The cost cap was introduced last season as a way of making the grid more competitive, with the richer teams (Mercedes, Red Bull and Ferrari, we’re looking at you) unable to outspend the rest of the field to the extent that they have done in recent years.
However, the largest teams have been complaining for weeks that economic pressures meant they’d be in danger of breaching the original limit, with some suggesting they’d have to lay off staff or even miss races at the end of the year to avoid breaking F1’s rules.
Last week Alpine team principal Otmar Szafnauer, who has publicly opposed his rivals’ calls to increase spending, told TG: “I can understand it from their side, what have they got to lose? The FIA, if they say ‘no’, they’re in the same place. So they might as well try. But I’m a big fan of not changing the rules in the middle of the season, because inevitably it will be inequitable for somebody. You change the playing field, and it’s just not healthy.”
Fast forward a week, and the FIA has in fact said ‘yes’. In a statement, it said rapidly increasing costs were creating ‘a risk of noncompliance’ with the financial regulations, and it claimed this new plan has been supported by nine of the ten teams.

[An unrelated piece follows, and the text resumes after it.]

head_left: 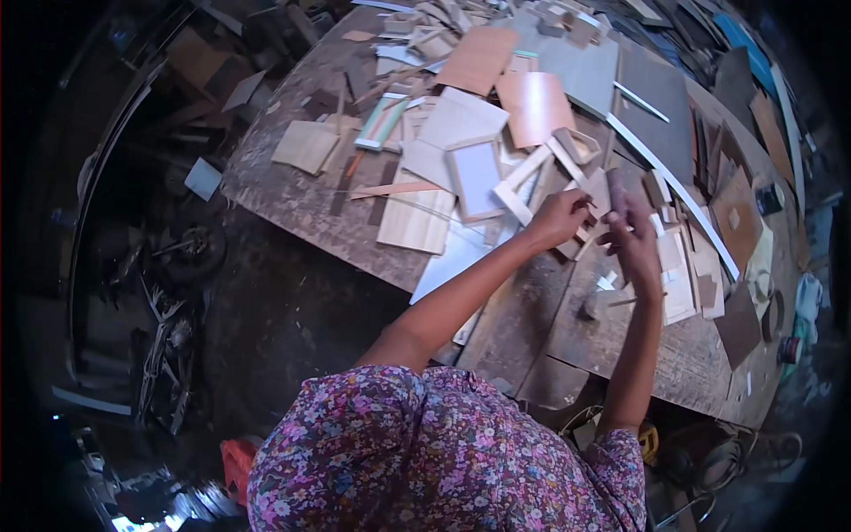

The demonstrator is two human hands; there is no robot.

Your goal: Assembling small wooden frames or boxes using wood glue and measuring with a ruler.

It also announced that a technical directive to control porpoising - the aerodynamic effect that’s plagued several teams this year - will now come into effect at the Belgian Grand Prix, after some teams objected to the original plan to bring it into force at the French Grand Prix later this month.
Meanwhile the new engine rules for 2026 are thought to be close to being finalised, after which Porsche and Audi are expected to announce their long-awaited entries into F1.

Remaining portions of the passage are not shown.